In my opinion, we are witnessing the growing of using bioinformatics for curing various types of diseases and in the near future it will be extended in all different aspects even nonmedical applications. What is your idea?
There was a shift in lifescience thinking around the year 2000. This was summarized in a quote from a European biotech conference that I read in a Journal once, "In 10 years time those doing hypothesis-driven experimentation will be like those that still believe in flat earth theory." WRONG! The basic problem in bioinformatics isn't the math and statistics, it's that "no one can afford to run all the experiments required to reach statistically-valid conclusions" (Steve Naylor, former CSO of Beyond Genomics, now defunct). Basic chemimetrics says you need a minimum of 3 independent samples per variable being measured, more if there is error in the measurement. When you are looking at up and down regulation of a 100,000 genes, proteins, and metabolites, that means a minimum of 300,000 samples. Most people can afford just 12-24, so all this hypothesis-free nonsense has resulted in nothing in 2 decades. On the plus side, you don't need any active brain cells to do hypothesis-free experimentation, so it's perfect for today's PhD students. At least that is my considered opinion.
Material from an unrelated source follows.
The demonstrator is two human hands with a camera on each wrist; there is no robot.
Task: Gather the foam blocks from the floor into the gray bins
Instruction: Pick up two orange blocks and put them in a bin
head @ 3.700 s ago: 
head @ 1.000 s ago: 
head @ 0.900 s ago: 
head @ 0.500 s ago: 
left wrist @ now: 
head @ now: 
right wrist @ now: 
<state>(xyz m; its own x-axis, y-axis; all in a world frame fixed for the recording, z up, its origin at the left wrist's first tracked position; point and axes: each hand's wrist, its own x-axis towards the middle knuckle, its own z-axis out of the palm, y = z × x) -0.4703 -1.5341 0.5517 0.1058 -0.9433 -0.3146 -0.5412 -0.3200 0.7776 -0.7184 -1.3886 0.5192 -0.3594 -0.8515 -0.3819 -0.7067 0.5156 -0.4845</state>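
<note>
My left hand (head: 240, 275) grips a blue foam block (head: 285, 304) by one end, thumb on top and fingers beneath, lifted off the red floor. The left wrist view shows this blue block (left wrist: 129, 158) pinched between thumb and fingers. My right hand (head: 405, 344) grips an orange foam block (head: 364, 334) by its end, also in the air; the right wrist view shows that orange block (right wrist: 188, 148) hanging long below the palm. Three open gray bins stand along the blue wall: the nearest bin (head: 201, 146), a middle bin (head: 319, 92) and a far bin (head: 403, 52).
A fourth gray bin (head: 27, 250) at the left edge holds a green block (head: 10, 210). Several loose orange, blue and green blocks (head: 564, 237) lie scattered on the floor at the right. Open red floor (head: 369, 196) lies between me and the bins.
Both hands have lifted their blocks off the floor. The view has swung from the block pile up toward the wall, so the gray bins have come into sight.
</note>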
My short answer is that the future of bioinformatics is "Big deal". As the cost of producing sequence data and genotyped data is becoming dramatically cheaper due to the rapid and relentless technological advancement, an equal match in new and more efficient bioinformatic tools are required to keep with the analysis. Indeed, this is already happening in human precision medicine, where amazing sucess have already been obtain in novel gene editing therapy.
I think we have great improvements on computer science algorithms to deal with Big Data, e.g. deep learning and there will not any problem for bioinformatics later. Thus, what are different applications would be used bioinformatics in the future due to the improvements of computer science simultaneously?
The Big Data problem has already been tackled in other industries. The real issue is what are the questions (hypotheses) and can we differentiate competing hypotheses with the data we have or can affordably generate. That requires mathematical models of the biology, something which biologists are poorly equipped to do.